Chart of the Week - Total Consumer Demand

This chart comes courtesy of our RBA. Shows that when Australian residents stopped spending (in blue), international students (orange) and travellers (green) stemmed the decline. See @AlexJoiner for more.
Highlights how inflation has been so persistent even though most households, particularly borrowers, curtailed their spending to the point of collapse. This data could suggest that many Australian households were effectively in recession for much of 2023 to 2024. Understand this is monetary policy engineered by the RBA to ward off against other policy goals (combatting inflation). The desired outcome of monetary policy via the levers of interest rates is to slow and stop spending by households by ratcheting up their commitments to loan repayments. This is to redistribute spending from the typical goods and services bought, to repaying higher loan interest. This is policy. It’s 2025 and we’re still doing this.
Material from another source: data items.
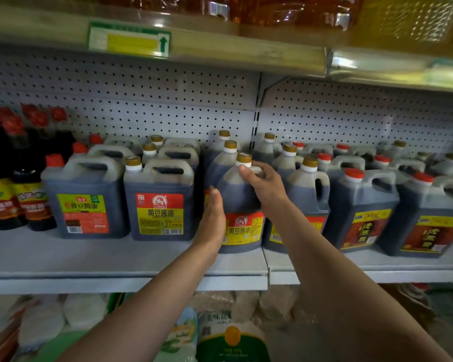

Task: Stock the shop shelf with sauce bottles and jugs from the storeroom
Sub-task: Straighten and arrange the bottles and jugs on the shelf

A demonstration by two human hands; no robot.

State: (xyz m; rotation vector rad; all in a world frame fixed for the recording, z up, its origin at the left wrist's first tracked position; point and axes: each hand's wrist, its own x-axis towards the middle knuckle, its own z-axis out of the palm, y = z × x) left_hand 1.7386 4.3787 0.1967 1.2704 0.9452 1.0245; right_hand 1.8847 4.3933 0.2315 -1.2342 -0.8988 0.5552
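While both bare arms reach in toward the grey metal shop shelf [126, 259], the right hand [266, 184] has its grip curled over the shoulder and handle of a round dark soy sauce jug with a gold cap and a red and yellow label [239, 205]. That jug stands upright near the front edge of the shelf, at the seam between two shelf sections. The left hand [213, 212] lies flat against the jug's left side, fingers straight and together, its grip holding nothing. Just left stands a square dark jug with a gold cap and a red and yellow label [162, 202], and beyond it a square dark jug with a red cap and a green label [85, 199]. To the right, a round gold-capped jug with a side handle [309, 189] stands just beside the held one. White pegboard [141, 100] backs the shelf.
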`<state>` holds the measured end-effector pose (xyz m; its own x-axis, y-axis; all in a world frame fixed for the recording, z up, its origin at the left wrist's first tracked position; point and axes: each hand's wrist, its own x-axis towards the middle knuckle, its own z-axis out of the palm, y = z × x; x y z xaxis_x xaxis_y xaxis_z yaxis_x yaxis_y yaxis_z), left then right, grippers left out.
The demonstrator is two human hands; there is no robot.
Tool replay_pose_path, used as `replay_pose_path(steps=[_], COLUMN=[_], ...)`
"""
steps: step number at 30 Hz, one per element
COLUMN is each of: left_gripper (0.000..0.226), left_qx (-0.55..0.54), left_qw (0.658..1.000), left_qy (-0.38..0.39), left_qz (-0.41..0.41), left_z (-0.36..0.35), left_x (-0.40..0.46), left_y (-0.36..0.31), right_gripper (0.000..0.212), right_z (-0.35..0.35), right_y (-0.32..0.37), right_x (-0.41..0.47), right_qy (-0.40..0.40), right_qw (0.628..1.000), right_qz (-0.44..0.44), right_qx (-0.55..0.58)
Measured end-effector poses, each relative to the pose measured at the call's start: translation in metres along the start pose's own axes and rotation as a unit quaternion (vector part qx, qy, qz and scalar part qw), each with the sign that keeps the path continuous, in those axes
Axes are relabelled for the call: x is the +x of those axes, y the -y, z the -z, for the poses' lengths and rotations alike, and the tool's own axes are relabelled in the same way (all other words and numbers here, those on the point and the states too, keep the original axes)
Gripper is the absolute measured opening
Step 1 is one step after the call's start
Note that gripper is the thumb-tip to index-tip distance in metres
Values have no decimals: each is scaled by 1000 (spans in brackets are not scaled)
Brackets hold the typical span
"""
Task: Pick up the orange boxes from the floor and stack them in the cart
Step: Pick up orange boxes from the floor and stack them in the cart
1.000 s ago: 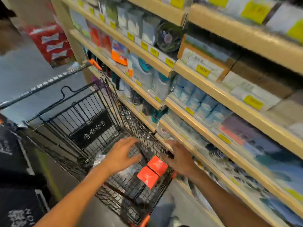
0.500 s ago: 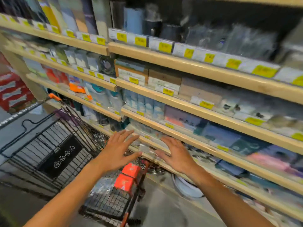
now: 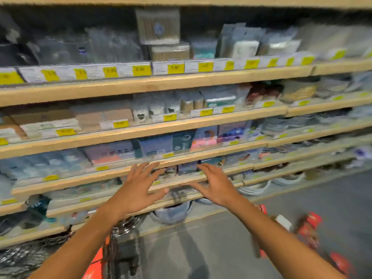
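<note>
Hands reach forward at centre frame, before blurred wooden shelves point(image 3: 153, 129). Left hand point(image 3: 136, 190) and right hand point(image 3: 216, 187) are both spread open, holding nothing. Orange boxes point(image 3: 308, 228) lie on the grey floor point(image 3: 221, 248) at lower right. Cart point(image 3: 118, 250) edge shows at bottom left. Likely between loads; next, bend toward the boxes.

Left arm: bare forearm reaches up from the lower left, angled inward.
Left hand point(image 3: 138, 188): palm down, fingers straight and spread, holding nothing.
Right arm: bare forearm reaches up from the lower right.
Right hand point(image 3: 216, 187): palm down, fingers spread, slightly bent, holding nothing.
Spacing: hands side by side, apart.
</note>
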<state>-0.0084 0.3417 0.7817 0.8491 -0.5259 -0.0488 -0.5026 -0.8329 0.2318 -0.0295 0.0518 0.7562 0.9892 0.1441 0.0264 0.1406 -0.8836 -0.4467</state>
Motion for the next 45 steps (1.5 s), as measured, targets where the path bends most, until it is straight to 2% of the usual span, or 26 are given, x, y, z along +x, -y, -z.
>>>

The migration and tourist spending honeymoon period appears over now and the RBA has succeeded in crushing demand overall. Compare pre-pandemic consumer demand to where it is now. High rates have had their intended impact of curtailing all spending. We're seeing this come through in higher unemployment figures (from 4.1% to 4.3%), and it cannot be good for the productive capacity of the economy - I.e. slows business investment.
This is a leading reason why I'm not a fan of monetary policy as main lever against inflation. Smashes borrowers’ spending, but less encumbered international students and tourists fill the gap, for a while, prolonging inflation and keeping rates higher for longer. Hurting borrowers who have already stopped spending is not fair!